→ Your instructions
From the entries below, retype only the lines from the one with "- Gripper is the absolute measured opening" through the one with "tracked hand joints", exactly as written.
*** Data in this exercise ***
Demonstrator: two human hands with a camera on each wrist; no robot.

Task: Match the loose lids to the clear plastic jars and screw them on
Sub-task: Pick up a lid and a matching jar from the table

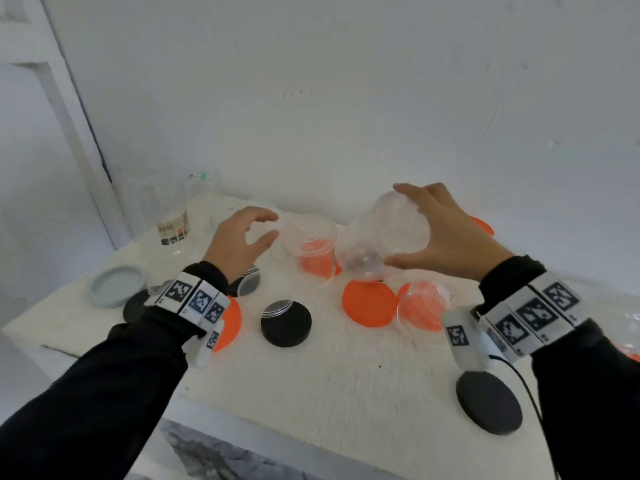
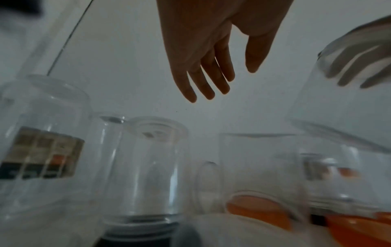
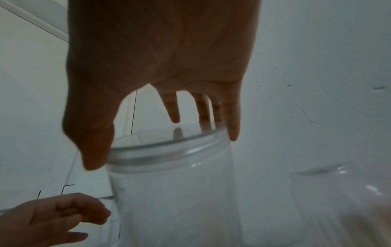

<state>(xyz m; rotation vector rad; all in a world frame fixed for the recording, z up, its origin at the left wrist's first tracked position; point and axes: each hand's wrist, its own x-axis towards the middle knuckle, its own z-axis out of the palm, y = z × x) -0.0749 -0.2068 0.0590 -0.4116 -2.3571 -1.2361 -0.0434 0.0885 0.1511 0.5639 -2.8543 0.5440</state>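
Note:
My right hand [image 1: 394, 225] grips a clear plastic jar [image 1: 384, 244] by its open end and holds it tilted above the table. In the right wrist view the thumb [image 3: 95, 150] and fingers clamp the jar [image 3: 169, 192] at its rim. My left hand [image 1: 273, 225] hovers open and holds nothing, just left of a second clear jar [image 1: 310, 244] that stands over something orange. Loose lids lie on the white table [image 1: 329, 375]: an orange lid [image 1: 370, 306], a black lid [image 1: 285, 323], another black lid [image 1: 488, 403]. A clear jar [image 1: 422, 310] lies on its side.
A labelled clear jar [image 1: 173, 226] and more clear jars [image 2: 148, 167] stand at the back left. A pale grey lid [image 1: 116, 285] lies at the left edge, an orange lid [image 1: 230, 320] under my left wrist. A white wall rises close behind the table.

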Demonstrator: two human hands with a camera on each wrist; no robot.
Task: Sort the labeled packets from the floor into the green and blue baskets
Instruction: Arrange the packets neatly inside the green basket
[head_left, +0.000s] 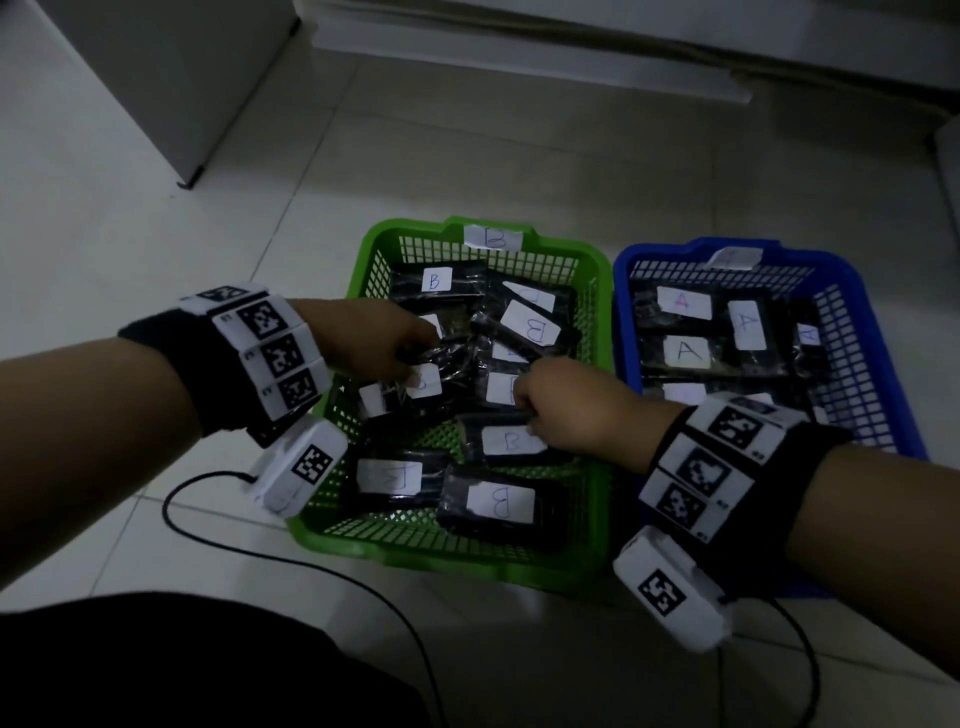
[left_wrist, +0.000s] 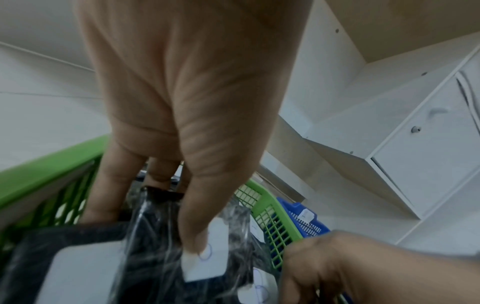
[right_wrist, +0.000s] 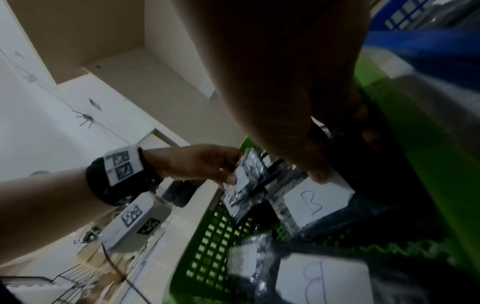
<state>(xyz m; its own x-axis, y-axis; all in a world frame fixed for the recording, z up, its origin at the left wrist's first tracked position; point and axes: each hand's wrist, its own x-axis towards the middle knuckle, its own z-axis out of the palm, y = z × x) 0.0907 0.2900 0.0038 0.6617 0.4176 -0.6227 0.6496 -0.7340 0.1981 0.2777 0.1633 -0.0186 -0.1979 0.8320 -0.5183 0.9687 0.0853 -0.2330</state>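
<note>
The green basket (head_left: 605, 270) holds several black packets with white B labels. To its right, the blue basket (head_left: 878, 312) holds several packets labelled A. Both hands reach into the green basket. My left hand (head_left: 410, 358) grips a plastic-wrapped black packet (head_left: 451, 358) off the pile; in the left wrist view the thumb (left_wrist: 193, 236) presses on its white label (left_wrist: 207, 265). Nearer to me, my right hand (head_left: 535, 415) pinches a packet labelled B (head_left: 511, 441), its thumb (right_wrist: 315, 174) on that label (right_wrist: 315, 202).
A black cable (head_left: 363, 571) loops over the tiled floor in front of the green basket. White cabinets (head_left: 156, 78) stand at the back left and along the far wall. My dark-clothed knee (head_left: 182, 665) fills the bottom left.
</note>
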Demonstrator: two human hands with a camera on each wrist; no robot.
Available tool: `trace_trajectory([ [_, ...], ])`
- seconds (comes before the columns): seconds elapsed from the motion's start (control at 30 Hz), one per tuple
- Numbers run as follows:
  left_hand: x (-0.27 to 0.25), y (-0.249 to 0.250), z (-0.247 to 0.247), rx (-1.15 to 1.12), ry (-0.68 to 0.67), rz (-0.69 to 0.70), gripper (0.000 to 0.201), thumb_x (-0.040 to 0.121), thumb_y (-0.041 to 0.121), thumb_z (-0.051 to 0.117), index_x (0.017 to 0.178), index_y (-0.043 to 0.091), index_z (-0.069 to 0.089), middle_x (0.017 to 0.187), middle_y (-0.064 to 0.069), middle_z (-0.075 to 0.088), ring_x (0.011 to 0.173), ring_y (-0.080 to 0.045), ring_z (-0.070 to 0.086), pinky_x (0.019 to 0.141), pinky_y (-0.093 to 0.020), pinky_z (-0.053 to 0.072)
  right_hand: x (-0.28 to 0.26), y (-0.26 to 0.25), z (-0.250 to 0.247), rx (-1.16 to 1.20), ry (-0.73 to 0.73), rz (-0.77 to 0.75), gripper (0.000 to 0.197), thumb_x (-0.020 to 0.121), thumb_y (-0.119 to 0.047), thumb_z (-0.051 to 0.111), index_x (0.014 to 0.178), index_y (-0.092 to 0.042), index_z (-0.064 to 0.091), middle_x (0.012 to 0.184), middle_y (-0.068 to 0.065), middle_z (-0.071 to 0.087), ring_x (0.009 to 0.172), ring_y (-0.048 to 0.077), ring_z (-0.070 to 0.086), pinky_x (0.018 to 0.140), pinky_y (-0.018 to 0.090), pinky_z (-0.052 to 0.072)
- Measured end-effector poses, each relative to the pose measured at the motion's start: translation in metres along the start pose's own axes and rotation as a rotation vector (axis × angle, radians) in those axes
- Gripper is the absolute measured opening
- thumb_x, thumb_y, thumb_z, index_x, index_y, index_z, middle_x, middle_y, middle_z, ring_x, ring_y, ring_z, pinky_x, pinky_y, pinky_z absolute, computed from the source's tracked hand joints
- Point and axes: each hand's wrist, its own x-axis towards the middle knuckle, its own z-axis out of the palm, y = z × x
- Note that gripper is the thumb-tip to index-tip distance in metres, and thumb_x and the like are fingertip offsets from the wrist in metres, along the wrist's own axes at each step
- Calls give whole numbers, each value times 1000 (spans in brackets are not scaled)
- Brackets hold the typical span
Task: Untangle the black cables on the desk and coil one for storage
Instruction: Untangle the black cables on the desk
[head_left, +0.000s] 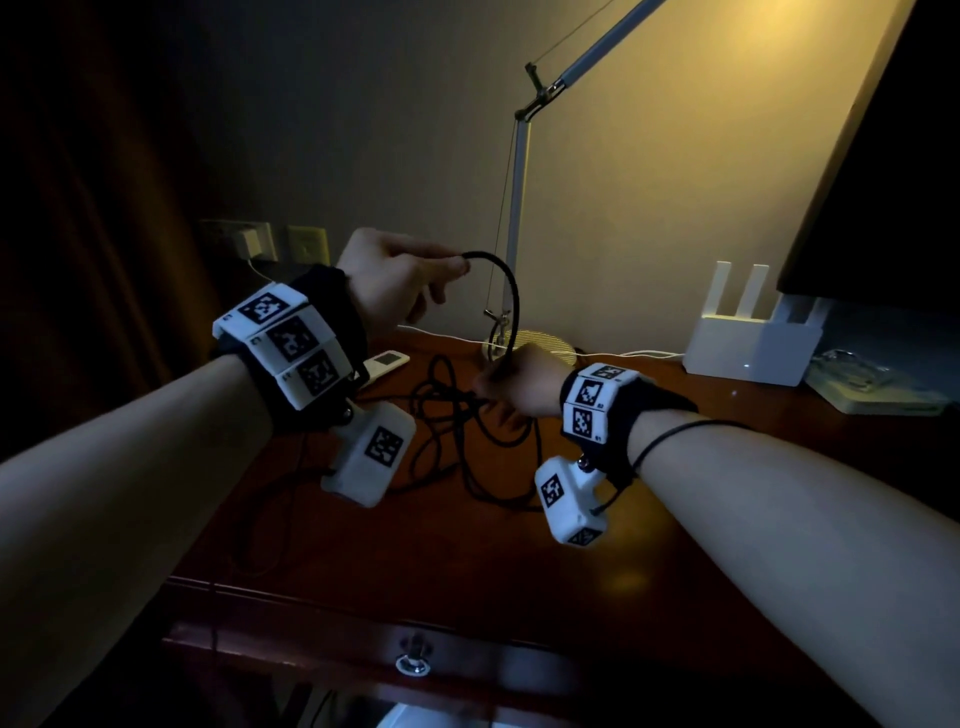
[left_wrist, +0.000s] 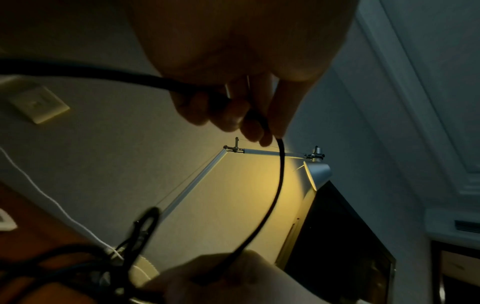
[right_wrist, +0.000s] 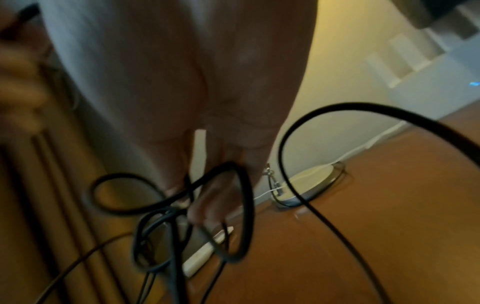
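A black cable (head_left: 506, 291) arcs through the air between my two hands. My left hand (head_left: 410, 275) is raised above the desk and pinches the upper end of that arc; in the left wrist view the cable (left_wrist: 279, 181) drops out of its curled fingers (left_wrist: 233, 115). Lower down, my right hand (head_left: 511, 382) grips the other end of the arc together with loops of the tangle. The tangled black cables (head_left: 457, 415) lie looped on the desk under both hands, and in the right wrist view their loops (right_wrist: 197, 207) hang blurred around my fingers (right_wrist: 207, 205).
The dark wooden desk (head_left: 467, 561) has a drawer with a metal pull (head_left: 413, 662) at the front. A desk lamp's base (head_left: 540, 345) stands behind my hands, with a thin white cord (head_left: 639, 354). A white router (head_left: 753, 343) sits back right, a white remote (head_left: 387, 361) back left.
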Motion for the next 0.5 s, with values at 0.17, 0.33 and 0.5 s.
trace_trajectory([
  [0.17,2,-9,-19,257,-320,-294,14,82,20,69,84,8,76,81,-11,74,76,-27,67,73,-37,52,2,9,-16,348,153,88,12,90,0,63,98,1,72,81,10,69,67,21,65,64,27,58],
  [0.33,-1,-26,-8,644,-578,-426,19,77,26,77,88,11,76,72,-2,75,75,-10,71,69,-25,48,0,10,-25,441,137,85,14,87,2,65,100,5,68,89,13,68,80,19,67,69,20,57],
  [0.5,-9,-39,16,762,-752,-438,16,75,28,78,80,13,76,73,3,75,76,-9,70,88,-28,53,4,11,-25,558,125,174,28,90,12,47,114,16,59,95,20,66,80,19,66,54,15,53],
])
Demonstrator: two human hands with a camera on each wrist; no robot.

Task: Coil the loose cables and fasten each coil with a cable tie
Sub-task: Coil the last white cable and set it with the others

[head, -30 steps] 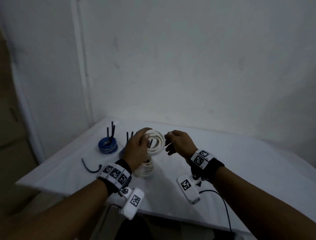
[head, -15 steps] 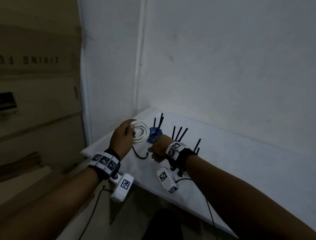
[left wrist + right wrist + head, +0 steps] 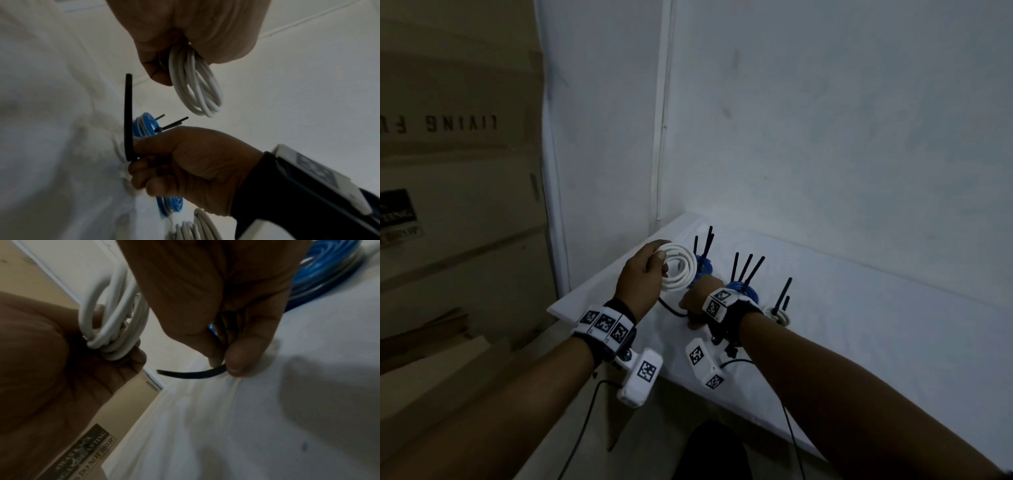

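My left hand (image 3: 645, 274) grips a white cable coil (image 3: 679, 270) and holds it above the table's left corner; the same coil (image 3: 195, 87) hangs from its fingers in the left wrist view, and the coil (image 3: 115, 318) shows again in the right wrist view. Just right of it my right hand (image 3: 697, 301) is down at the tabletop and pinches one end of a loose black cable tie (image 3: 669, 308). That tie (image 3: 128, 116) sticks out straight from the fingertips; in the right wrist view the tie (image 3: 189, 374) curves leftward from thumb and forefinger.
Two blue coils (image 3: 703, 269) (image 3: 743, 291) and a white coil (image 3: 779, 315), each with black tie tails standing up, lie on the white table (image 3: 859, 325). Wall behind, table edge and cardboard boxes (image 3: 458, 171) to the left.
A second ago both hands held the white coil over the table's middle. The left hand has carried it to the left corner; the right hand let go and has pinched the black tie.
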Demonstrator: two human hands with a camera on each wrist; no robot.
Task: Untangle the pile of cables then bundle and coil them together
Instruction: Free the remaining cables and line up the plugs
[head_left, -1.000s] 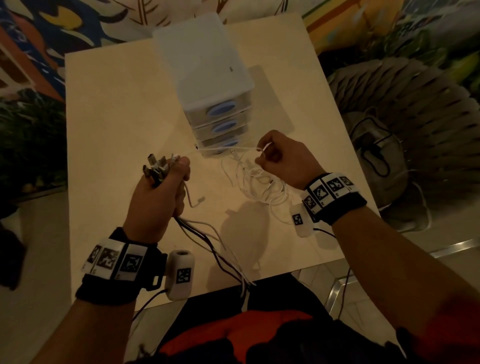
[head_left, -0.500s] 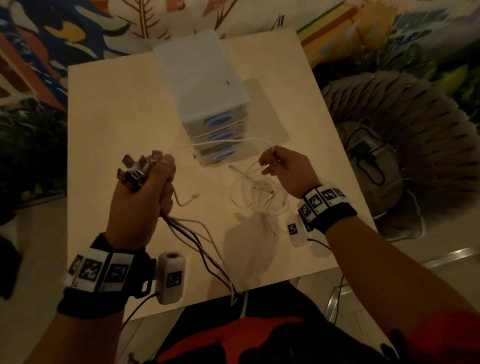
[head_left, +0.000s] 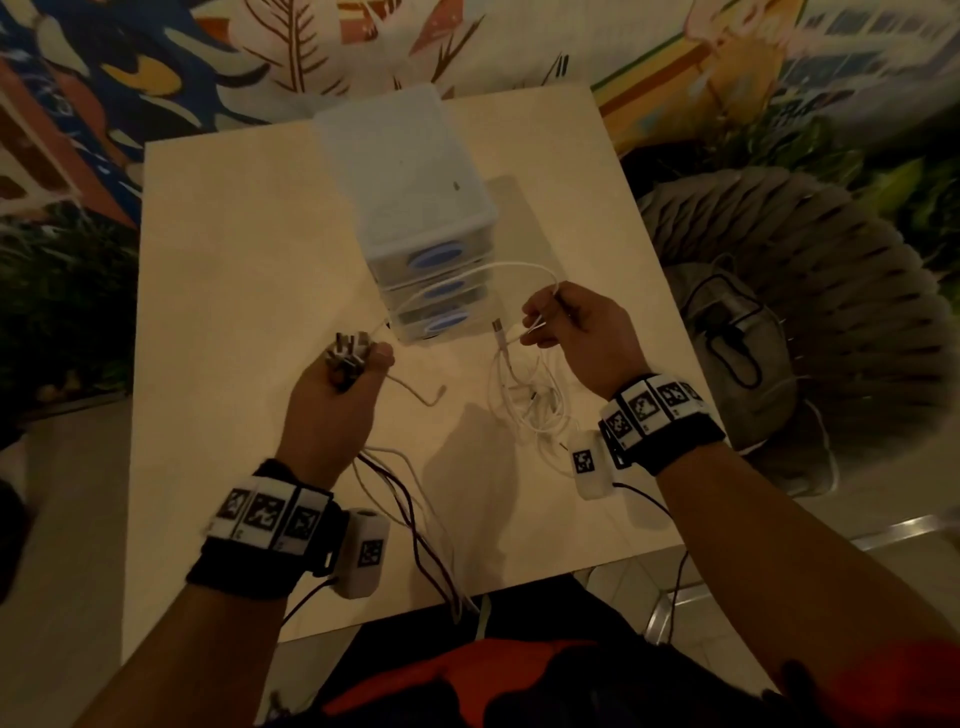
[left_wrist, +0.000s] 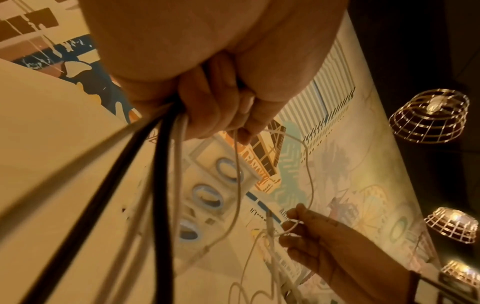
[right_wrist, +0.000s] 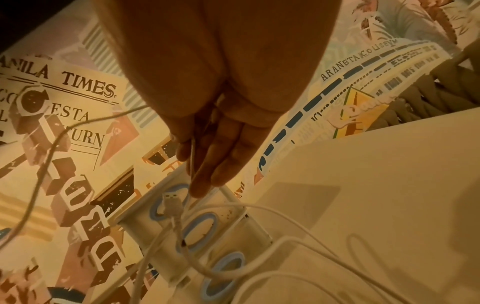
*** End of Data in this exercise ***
→ Expected answer
- Gripper is the absolute measured opening
- thumb_x, thumb_y, thumb_z, index_x, index_y, index_z, middle_x, middle_y, middle_z, ring_x, ring_y, ring_z, pinky_x, pinky_y, pinky_z absolute, computed from the source's tracked hand joints

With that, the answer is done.